Now that racing is over, Patrick still has a winery, a clothing line, a cookbook and a fitness manual to promote – and more is on the way.

“I just have a habit for pushing myself to uncomfortable spaces, making them comfortable for me,” she said. “At least just making them comfortable enough to be able to manage.

“As an example, I went bungee jumping a long while back, like 10 years.  I’m super scared of heights.  I’m still scared of heights.  But I just like to know that if I want to do something, I am brave enough and confident enough to do it.  That doesn’t mean I’m not still scared.  That doesn’t mean it’s not still something that’s easy to me afterward. I just like to know I can get past the fear if I have to.

“I’m OK with transitioning into other things, finding a little bit of happiness and joy each day, less colorization of emotions. I’m ready for that.”

So what specifically is on tap? Talk shows? Another book?

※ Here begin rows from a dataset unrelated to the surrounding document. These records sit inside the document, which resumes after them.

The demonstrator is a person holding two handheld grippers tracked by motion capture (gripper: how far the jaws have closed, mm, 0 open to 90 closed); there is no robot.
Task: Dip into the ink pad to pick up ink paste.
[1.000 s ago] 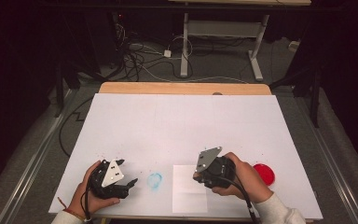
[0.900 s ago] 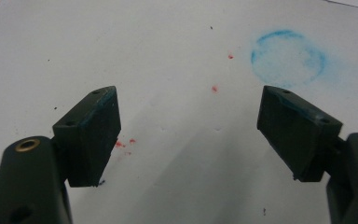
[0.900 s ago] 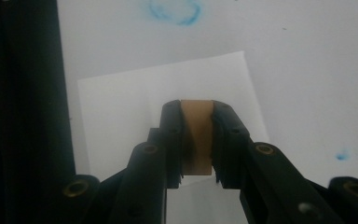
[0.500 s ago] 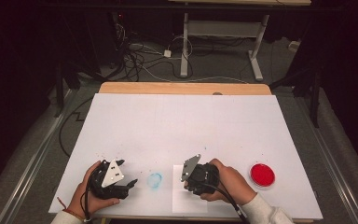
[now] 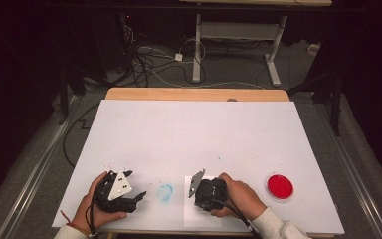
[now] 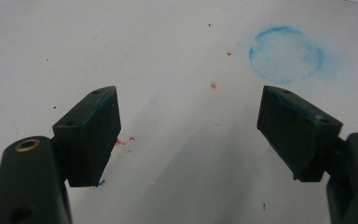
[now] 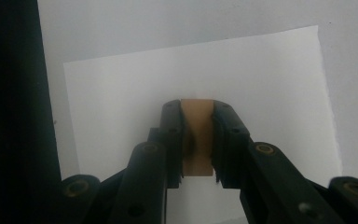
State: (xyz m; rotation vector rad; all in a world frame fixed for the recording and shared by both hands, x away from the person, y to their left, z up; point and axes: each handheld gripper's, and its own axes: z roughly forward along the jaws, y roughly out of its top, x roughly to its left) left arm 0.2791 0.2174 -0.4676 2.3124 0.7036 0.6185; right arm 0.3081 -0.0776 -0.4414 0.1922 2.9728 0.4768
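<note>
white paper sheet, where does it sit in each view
High view: the white paper sheet lies at the table's near edge, under the right tool.
Left gripper view: not in it.
Right gripper view: it spans the middle, behind the tan block.
Shared landmark: the right tool above the sheet.

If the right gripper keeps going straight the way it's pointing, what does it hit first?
Most likely the sheet of paper lying under it: the right gripper, shut on a tan block, points down at it. The remaining gap is unclear.

Lab: floor cables (image 5: 149, 59); white-covered table (image 5: 199, 129)
</note>
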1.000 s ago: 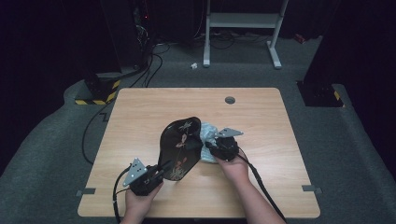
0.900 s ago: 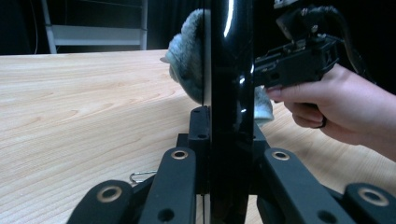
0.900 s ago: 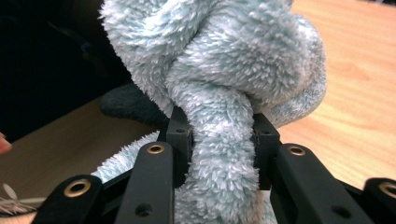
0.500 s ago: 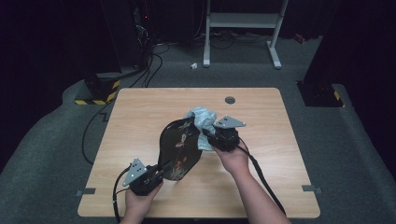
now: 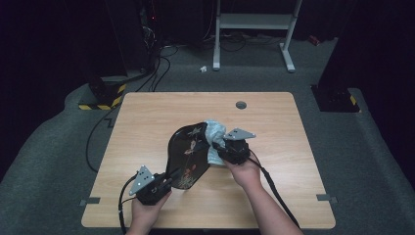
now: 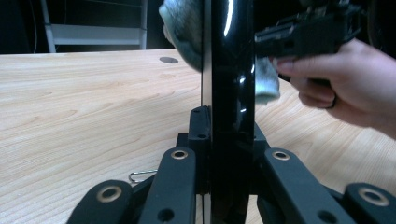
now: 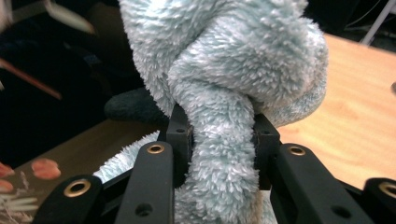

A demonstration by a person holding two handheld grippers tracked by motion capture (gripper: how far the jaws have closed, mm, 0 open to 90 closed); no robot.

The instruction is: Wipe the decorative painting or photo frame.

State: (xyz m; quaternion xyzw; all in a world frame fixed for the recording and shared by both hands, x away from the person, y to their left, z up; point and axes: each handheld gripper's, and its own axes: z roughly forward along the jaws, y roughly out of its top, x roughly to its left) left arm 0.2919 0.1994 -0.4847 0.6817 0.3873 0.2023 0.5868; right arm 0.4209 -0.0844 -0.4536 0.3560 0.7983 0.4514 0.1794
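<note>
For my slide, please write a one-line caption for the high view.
Left gripper holds a black lacquered tray tilted on the table while right gripper wipes it with a blue cloth.

Your tray (image 6: 229, 70) runs off the left gripper view's top edge. The cloth (image 7: 224, 70) blocks most of your right gripper view; tray pattern (image 5: 188, 147) too small to read.

Left tool (image 5: 169, 180) clamped low; right tool (image 5: 219, 148) pinched shut, seemingly raised.
</note>
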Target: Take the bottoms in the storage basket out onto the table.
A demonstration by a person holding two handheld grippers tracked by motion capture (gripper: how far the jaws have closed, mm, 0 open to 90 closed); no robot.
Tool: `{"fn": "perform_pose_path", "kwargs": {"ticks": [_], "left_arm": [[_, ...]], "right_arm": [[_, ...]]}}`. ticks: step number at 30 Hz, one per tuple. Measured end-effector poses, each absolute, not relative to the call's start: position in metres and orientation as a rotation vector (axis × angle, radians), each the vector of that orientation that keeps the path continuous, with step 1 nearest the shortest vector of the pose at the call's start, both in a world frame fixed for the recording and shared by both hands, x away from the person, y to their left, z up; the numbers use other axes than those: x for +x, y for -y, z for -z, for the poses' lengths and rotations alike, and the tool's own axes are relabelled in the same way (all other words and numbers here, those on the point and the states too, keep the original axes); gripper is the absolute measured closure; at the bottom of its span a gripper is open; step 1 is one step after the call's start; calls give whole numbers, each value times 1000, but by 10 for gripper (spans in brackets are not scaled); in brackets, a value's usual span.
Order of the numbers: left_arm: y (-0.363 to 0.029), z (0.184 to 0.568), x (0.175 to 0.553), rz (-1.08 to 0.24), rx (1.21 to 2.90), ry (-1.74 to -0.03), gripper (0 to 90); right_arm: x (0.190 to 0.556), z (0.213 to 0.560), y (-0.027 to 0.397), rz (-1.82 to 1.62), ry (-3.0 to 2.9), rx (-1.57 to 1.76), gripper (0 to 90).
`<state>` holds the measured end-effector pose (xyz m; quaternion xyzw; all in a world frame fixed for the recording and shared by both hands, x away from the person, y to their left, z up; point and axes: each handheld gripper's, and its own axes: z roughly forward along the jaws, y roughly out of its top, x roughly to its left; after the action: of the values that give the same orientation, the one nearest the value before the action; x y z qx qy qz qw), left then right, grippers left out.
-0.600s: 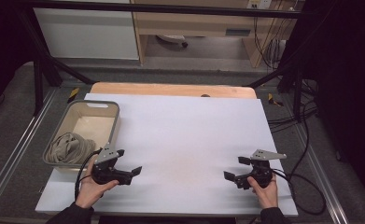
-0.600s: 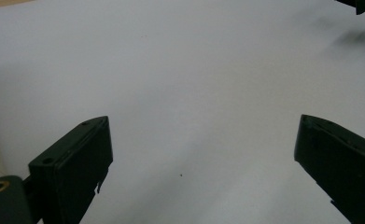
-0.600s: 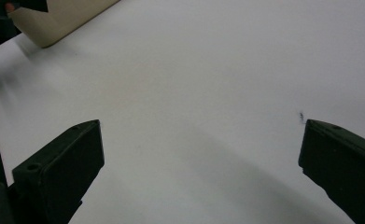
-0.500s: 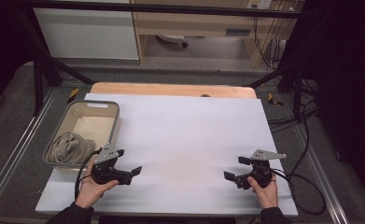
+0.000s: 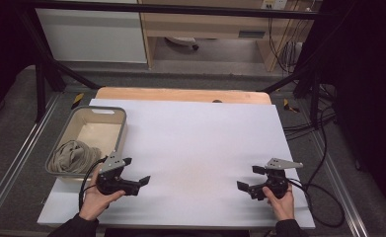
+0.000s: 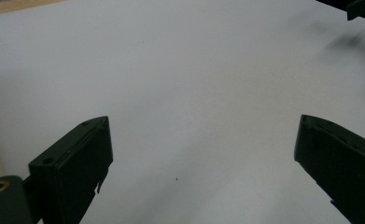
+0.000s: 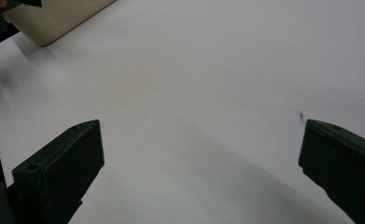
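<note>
The left gripper and right gripper both stand with jaws wide and empty over the white tabletop. The crumpled grey-beige cloth lies in the beige plastic bin just behind and outboard of the left gripper, so I judge that gripper should turn toward the bin and come down on a raised fold.

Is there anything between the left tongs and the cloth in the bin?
Yes. The cloth lies inside the bin, and the bin's near wall stands between it and the left tongs, which are open and point toward the table's middle.
</note>
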<state>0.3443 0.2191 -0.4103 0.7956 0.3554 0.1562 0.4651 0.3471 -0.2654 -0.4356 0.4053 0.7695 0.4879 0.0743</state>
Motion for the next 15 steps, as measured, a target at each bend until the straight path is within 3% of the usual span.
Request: {"fn": "perform_pose_path", "kwargs": {"ticks": [15], "left_arm": [[-221,404,342,-383,1952,-866,43]], "right_arm": [[347,436,265,-1466,-2310,1214,5]]}}
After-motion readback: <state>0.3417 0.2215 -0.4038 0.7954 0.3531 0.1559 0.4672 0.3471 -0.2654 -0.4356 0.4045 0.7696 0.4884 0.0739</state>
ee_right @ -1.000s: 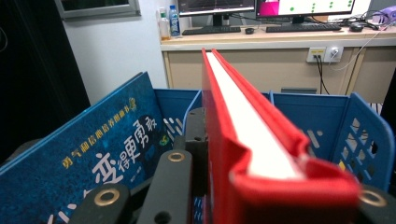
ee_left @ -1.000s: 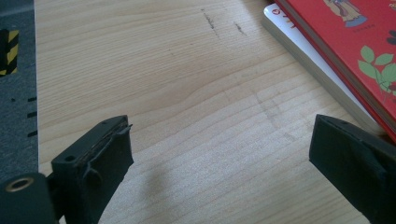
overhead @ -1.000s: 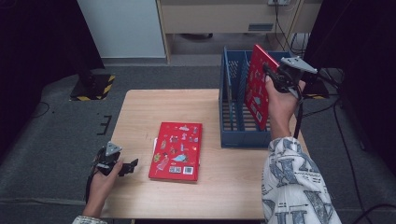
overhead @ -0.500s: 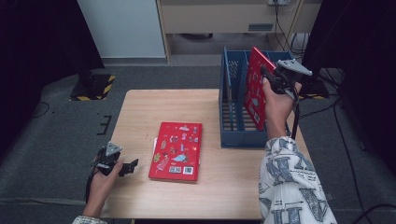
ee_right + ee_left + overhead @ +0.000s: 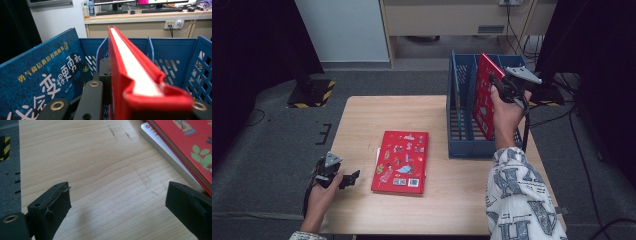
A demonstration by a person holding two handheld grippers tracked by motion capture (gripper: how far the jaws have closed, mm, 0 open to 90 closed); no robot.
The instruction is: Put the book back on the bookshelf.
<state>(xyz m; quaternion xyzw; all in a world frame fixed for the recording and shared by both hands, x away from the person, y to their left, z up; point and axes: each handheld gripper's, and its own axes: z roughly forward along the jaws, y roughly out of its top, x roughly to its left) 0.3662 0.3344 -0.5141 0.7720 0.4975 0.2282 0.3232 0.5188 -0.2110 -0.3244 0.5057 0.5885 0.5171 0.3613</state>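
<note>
Red book sinks a little deeper into the rack than a second ago.
Right gripper [image 5: 498, 86] clamps one red book [image 5: 482, 95] upright in the rack [image 5: 459, 107]; left gripper [image 5: 117, 202] rests open; a second red book [image 5: 401, 161] lies flat on another on the table [image 5: 362, 120]; one blue book [image 5: 47, 82] stands racked.

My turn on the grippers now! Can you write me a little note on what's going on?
Right gripper: shut on the red book, upright, partly down in the blue rack.
Left gripper: open, idle near the table's front left corner.
Done: a blue book already stands in the rack.
Left: seat and release the red book, then file the flat red book and the white one under it.
</note>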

Patrick demurs when pressed.

“I think I have definitely big dreams and aspirations for myself, for all my companies, for the kind of emotion I want to have on a day-to-day basis,” she said. “I’m looking forward to a good, easy, happy, calm, joyful, exciting, adventurous life.  If I say I want it, there’s a very good chance that’s what I’ll get.”

In the short-term, there’s hosting an ESPN awards show that will keep her busy through July.

And after that, her schedule will free up just as Green Bay Packers training camp begins for Rodgers, the two-time MVP quarterback.

“I’m thinking I’m going to have plenty of time to write a cookbook in Green Bay,” she said.